Ce programme considère le logement comme un droit fondamental. Le programme comprend deux éléments principaux: la réadaptation psychiatrique et les choix des usagers. Les usagers sont donc encouragés à définir leurs propres besoins et objectifs. Un logement leur est fourni et il n'y a aucune restriction liée à la sobriété. Cependant, un traitement est proposé, ainsi que l'accès à une infirmière praticienne. Ce programme améliore la stabilité résidentielle des personnes atteintes de problèmes de santé mentale ou de maladies chroniques, et réduit l'itinérance par rapport aux services habituels.

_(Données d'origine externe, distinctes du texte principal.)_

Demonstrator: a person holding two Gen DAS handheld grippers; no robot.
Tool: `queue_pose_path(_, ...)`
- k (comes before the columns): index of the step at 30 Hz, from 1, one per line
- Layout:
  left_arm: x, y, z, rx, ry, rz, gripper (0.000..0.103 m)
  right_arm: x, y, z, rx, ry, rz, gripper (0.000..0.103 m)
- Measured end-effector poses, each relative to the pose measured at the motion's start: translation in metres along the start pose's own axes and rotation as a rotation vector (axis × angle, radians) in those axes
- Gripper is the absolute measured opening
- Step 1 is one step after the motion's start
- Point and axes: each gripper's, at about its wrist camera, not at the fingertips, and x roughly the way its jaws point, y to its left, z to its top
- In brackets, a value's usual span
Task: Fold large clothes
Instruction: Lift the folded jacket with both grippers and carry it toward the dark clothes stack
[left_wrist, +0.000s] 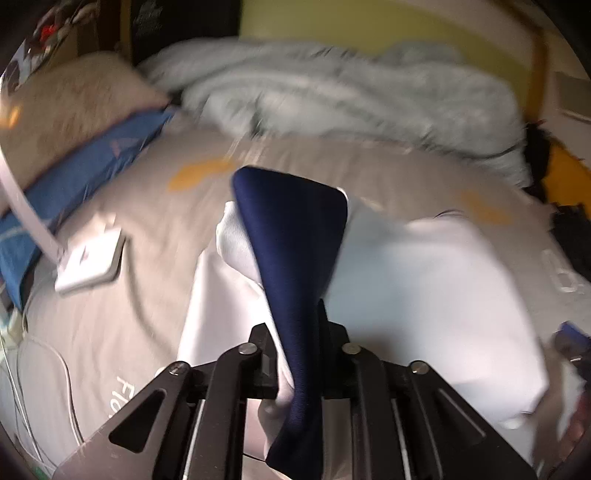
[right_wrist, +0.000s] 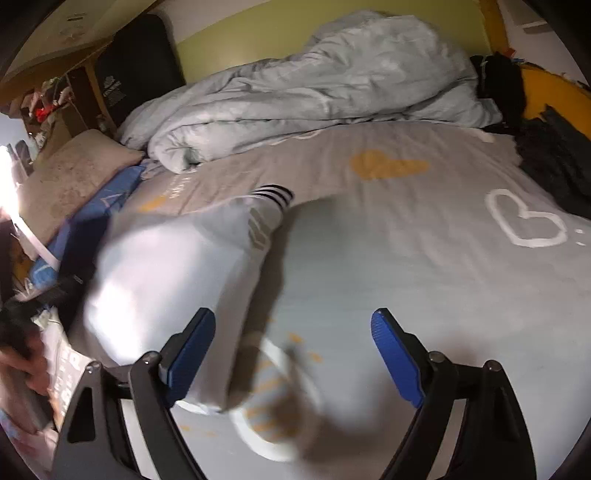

L'approche "traitement d'abord": un programme de logement conditionnel à l'abstinence
D'autres programmes insistent sur la nécessité d'une période transitoire de sobriété et d'adhérence au traitement avant de permettre aux personnes sans-abri de vivre de manière autonome dans leur propre logement. Le logement est disponible pour ces personnes, mais elles doivent cesser de consommer de l'alcool ou des drogues. Ce programme réduit le nombre de jours passés sans abri par rapport aux services habituels. Cependant, ses effets sont incertains en raison de la demande envers les usagers qui doivent s'abstenir de consommer de l'alcool et des drogues.
Une combinaison de programmes de logement et de gestion de cas
Pour les adultes ayant des problèmes de santé mentale et de toxicomanie, une combinaison de programmes de logement et de gestion de cas semble plus efficace pour réduire le nombre de jours passés sans abri. Il semble également plus efficace pour promouvoir la stabilité résidentielle à court et moyen terme.
Les programmes d’allocation-logement ou de supplément d’aide au loyer
Certains gouvernements accordent un soutien financier aux individus pour les aider à trouver un logement. Ces allocations peuvent aider les familles sans abri à sortir plus rapidement des refuges temporaires et à rester en dehors des refuges pendant de longues périodes. Combiné à la gestion de cas, ce soutien financier est probablement plus efficace que les services habituels ou la gestion de cas seule pour les adultes ayant des problèmes de santé mentale et des maladies chroniques.
L'itinérance est un phénomène tragique et complexe, qui peut toucher les jeunes, les familles, les aînés et bien d'autres. Les données probantes issues de recherches scientifiques offrent une lueur d’espoir. Il en ressort que nous pouvons agir collectivement et utiliser les atouts de nos systèmes de santé et sociaux comme leviers pour lutter contre l'itinérance.